RFR: JDK-6458027 - Disabling IPv6 on a specific network interface causes problems
Chris Hegarty
chris.hegarty at oracle.com
Mon Sep 16 05:53:50 PDT 2013
On 16/09/2013 12:11, Michael McMahon wrote:
> ...
> yep. Forget that as well. I thought it was being called from common
> code.
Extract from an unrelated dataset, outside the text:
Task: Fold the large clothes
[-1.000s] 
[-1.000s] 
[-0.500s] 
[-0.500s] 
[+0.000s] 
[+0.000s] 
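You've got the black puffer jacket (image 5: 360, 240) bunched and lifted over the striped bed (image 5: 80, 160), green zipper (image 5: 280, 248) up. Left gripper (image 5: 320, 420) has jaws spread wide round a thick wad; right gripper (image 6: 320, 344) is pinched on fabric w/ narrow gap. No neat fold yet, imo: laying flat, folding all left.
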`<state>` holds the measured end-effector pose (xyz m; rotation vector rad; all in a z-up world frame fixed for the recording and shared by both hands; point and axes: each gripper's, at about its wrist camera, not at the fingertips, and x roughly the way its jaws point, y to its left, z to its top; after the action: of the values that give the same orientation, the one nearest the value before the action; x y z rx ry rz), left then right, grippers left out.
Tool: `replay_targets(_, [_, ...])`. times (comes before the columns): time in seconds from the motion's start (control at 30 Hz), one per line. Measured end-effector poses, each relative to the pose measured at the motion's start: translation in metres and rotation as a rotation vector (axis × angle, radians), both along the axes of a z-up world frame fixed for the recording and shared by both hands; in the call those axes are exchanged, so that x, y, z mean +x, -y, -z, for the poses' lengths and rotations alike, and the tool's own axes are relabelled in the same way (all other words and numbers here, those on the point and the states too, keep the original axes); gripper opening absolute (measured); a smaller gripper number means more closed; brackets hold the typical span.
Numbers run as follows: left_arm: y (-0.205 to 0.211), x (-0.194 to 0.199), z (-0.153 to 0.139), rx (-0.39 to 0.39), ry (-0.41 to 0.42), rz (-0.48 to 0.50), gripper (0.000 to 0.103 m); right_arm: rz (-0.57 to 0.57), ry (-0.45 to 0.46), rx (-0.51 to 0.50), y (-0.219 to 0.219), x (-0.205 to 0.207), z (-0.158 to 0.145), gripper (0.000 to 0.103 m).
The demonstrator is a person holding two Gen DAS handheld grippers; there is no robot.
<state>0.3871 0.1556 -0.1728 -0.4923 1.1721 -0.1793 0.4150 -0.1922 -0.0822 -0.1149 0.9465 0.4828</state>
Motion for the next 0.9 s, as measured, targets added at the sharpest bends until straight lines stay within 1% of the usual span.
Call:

So, I'm missing how this
> code is relevant then on Vista, which should be using the dual stack
> implementation then ?
Multicasting on Windows still uses the two stack implementation :-(
http://hg.openjdk.java.net/jdk8/tl/jdk/file/tip//src/windows/classes/java/net/DefaultDatagramSocketImplFactory.java#129
-Chris.
>
> Michael
>
>
>> -Chris.
>>
>>>
>>> Michael
>>>
>>>
>>>
>>> On 15/09/13 12:34, Mark Sheppard wrote:
>>>> Hi
>>>> please oblige and review the webrev below which addresses the issue
>>>>
>>>> problem:
>>>> https://bugs.openjdk.java.net/browse/JDK-6458027
>>>>
>>>> webrev:
>>>> http://cr.openjdk.java.net/~msheppar/6458027/webrev/
>>>>
>>>> the core of the issue is that a windows platform may be IPv6
>>>> enabled, but
>>>> an individual adapter/interface may not be configured with for IPv6.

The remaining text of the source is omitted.